Thursday, August 5, 2010

Economics 5/8/10: Live Register - up & up, again

Live register is out today with some poor news: the seasonally adjusted LR rose from 444,000 in June to 452,500 in July (+8,500 mom).This year to July 2010 LR rose by the cumulative total of 34,403 (+8%).

The latest increase in LR is marked by women signees leading males signees by 4,600 to 3,900. This suggests that (a) services sectors are more likely to show accelerating contraction in employment, and (b) the trend for jobs destruction in higher value added activities is still running strong.

This is confirmed by LR new data on occupation breakdown of lost jobs. Per CSO: "All occupational groups showed monthly Live Register increases in July. The largest percentage increase was in the Professional group (+12.3%), while the smallest percentage increase was in the Craft and related group (+0.1%). In the six months to July 2010 all occupational groups showed Live Register increases with the largest percentage increase in Professional (+22.8%), while the next largest increases were in Clerical and secretarial (+15.6%) and Sales (+13.0%). The smallest percentage increase was in the Craft and related group (+0.1%)."

So for the headline impact of the news - take an average weekly earnings (Q4 2009) at €716.09 (€37,237pa), take the average professional grade weekly earnings at €793.35 (€41,254pa), apply tax rates consistent with these earnings at €3,963-5,610 net tax liability, plus €1,225-1,386 PRSI, plus €1,489-1,650 Health Levy and €745-825 Income levy.

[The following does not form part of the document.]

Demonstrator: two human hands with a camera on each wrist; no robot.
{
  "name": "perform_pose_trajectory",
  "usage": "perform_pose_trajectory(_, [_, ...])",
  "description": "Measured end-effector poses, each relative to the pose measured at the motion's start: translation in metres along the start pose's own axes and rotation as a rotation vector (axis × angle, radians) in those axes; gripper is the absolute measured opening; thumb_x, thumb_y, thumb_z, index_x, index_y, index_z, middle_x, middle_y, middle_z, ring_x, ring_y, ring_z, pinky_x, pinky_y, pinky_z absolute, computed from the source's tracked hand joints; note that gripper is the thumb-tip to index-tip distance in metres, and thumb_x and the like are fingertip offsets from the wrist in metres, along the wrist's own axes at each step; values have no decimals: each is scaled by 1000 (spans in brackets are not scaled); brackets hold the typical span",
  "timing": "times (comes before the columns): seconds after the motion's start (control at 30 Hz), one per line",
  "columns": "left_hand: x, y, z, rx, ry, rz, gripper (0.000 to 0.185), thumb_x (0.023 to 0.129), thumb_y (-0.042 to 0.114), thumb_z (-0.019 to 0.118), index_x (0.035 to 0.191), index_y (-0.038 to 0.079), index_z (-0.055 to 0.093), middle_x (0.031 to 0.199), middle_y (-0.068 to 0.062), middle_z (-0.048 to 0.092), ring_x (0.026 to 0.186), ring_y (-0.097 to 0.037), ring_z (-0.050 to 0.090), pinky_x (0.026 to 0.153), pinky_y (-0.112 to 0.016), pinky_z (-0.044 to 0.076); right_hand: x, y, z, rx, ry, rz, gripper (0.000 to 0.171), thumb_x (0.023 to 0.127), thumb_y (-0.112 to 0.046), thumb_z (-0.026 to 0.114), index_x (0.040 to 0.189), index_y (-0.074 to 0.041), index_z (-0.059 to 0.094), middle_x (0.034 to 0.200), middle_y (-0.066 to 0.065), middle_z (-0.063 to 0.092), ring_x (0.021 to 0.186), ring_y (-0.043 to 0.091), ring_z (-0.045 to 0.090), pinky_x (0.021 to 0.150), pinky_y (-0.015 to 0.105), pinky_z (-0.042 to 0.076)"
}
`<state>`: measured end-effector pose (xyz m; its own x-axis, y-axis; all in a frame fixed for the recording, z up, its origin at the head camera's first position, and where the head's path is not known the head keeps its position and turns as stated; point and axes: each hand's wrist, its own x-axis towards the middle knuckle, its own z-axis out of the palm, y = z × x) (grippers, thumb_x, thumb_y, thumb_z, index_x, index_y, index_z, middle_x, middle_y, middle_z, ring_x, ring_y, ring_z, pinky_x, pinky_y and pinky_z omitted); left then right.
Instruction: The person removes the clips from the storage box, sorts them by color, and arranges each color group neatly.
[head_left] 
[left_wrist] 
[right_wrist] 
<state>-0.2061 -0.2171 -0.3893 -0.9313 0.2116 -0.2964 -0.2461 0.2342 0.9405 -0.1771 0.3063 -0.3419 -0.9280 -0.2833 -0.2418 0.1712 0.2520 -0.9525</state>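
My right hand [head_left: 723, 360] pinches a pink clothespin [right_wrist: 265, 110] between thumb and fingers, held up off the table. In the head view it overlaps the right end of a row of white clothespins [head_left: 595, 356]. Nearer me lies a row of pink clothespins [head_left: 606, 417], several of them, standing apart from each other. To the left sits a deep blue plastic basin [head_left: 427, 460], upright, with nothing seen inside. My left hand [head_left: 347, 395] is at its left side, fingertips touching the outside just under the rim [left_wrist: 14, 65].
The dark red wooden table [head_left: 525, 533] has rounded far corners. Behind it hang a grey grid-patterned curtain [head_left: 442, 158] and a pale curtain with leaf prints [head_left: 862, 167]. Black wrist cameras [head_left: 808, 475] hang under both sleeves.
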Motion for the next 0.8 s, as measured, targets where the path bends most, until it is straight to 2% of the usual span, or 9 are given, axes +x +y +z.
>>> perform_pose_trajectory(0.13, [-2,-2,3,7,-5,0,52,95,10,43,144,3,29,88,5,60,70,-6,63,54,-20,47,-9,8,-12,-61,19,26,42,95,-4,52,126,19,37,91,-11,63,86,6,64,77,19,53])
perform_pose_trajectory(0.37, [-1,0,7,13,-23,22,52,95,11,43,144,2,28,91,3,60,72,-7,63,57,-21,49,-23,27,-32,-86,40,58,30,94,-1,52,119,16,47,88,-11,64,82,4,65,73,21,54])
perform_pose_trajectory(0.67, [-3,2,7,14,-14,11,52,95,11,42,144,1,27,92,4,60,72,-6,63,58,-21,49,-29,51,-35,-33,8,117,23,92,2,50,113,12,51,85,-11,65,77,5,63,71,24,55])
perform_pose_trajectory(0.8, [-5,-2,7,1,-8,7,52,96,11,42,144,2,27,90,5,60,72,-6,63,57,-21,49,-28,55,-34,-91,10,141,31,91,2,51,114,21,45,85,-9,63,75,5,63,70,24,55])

Net loss to the Exchequer of tax revenue alone is €7,422-9,471. Employer-side taxes lost are ca €1,250-1,400. Now, add to this the cost of unemployment benefits, loss of Vat on private health insurance, provision of public benefits, such as health etc - you have total cost to the Exchequer of €28,040-30,240 per each new signee.

So July figures are signaling a hit on the Exchequer balance of ca €257mln over the year - just like that, one month worth of newly unemployed.

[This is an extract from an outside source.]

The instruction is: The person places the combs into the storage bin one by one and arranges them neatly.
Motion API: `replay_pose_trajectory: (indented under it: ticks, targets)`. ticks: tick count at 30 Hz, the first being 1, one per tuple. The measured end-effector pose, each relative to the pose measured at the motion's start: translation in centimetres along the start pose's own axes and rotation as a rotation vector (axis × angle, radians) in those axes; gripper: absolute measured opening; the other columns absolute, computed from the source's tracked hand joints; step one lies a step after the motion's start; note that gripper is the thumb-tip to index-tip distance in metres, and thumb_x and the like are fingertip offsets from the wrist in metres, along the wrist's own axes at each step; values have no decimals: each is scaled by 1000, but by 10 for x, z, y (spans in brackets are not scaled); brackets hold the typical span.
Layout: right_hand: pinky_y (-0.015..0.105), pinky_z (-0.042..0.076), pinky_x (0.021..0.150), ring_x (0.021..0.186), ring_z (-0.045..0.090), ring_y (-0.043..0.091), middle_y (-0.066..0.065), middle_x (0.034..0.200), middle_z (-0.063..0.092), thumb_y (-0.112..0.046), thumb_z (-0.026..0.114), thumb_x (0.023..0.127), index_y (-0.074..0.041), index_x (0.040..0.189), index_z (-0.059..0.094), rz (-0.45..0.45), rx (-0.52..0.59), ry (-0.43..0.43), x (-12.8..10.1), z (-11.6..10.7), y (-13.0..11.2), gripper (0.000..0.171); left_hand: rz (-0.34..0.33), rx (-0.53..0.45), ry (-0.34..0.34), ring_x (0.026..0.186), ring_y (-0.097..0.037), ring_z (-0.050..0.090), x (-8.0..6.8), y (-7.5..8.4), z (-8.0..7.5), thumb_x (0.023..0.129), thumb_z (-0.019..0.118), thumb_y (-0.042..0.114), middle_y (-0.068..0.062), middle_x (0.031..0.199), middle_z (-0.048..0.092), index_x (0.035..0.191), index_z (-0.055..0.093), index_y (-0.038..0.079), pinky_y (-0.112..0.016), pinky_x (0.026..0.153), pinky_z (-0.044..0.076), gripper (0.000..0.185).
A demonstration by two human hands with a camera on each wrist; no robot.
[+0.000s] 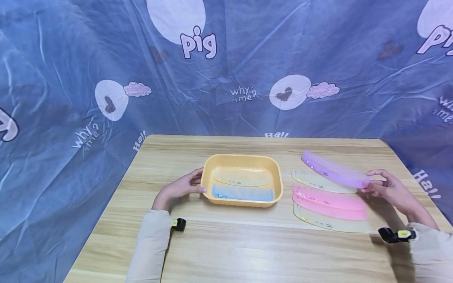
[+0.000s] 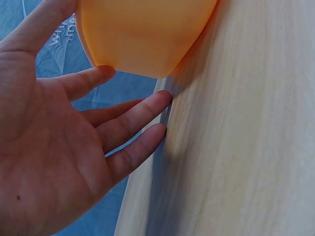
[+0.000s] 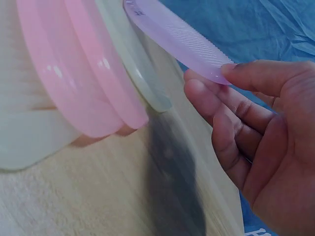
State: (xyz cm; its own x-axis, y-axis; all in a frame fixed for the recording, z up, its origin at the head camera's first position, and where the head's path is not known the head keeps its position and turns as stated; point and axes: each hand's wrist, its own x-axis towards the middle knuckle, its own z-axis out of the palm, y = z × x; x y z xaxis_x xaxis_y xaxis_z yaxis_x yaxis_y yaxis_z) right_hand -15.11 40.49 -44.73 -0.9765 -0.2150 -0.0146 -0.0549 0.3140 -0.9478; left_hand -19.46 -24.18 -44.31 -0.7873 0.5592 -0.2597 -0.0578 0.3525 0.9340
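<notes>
A yellow tray [image 1: 277, 179] stands mid-table with a pale comb [image 1: 240, 177] and a blue comb [image 1: 242, 193] inside. My left hand [image 1: 187, 184] rests against the tray's left wall [image 2: 142, 34], fingers fairly straight, thumb at the rim. My right hand [image 1: 383, 188] pinches the end of a purple comb [image 1: 334, 169] between thumb and fingers and holds it above the table; the same purple comb [image 3: 179, 37] fills the right wrist view. Below it lie a pale comb [image 1: 320, 181], two pink combs [image 1: 329, 203] and another pale comb [image 1: 329, 223].
The wooden table [image 1: 226, 251] has bare surface in front of the tray. Blue patterned cloth [image 1: 70, 98] hangs behind and at both sides. The table's left edge [image 2: 147, 162] runs close to my left fingers.
</notes>
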Motion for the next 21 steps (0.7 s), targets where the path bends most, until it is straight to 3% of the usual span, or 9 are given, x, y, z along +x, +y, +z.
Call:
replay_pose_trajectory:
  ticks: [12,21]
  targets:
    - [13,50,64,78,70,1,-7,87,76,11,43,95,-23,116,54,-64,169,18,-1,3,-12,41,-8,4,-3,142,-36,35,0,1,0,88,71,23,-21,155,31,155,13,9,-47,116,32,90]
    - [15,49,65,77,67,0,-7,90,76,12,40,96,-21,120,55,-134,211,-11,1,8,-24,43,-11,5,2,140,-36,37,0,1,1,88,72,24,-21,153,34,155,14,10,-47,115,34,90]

The average net weekly increase in the seasonally adjusted LR was 1,700 in July or virtually identical to June figure of 1,725.
Monthly rate of change accelerated in July to 8,500 up from 4,900 in June and marking the fastest rate of monthly increase in a year to date, and the highest rate of increase since July 2009:
The standardised unemployment rate in July is now at 13.7% up from 13.4% in June. This compares with 12.9% in the first quarter of 2010, the latest seasonally adjusted unemployment rate from QNHS.
Some final comparatives:
  • Weekly net increases average from January 2008 through July 2010 were 2,102 - above the July average weekly net rate of increase of 1,700. However, over the last 12 months, average net weekly increases were 386 - well below the figure for July;
  • Monthly average rate of increase in LR was: January 2008-July 2010 = 9,100, 12 months to July 2010=2,783. July 2010 monthly increase was 8,500.

3 comments:

patrick1978 said...

FF/GP may argue that we're Turned the Corner but, in reality, they've lead us to a dead-end street.

Chris Connolly said...

Ok, so we say there's 500,000 unemployed, of which only 350,000 are willing to work. If I gave them each had a job they'd pay 10,000 tax a year, and save the state 10,000 dole a year.
The state gets €3.5 billion tax, and saves €3.5 billion social welfare, leaving us €7 billion better off, but still in deficit.

Shoe said...

Interesting points. Consider also that the net figure before massaging by "seasonal adjustments" was closer to 14,000 (of which nearly half are regarded as "seasonal" whatever that is), this means you can probably double your figures for the net cost.

The government also spuriously claims that many of the "seasonal" claimants will go back to other benefits in September (assuming they resume receiving BTEA or whatever similar allowance they get while studying). In fact this will be offset by the fact that many students now have to wait 3 months before they can claim. We might see a small decrease in September therefore, followed by another hike in October.

The figures for taxes foregone are particularly interesting, and a good start for a truly systemic piece of research into Ireland Inc's woes - the knock on impacts feed into so many potential areas its incredible that so much emphasis was placed on paying the banks bad debts while ignoring the problem at individual level.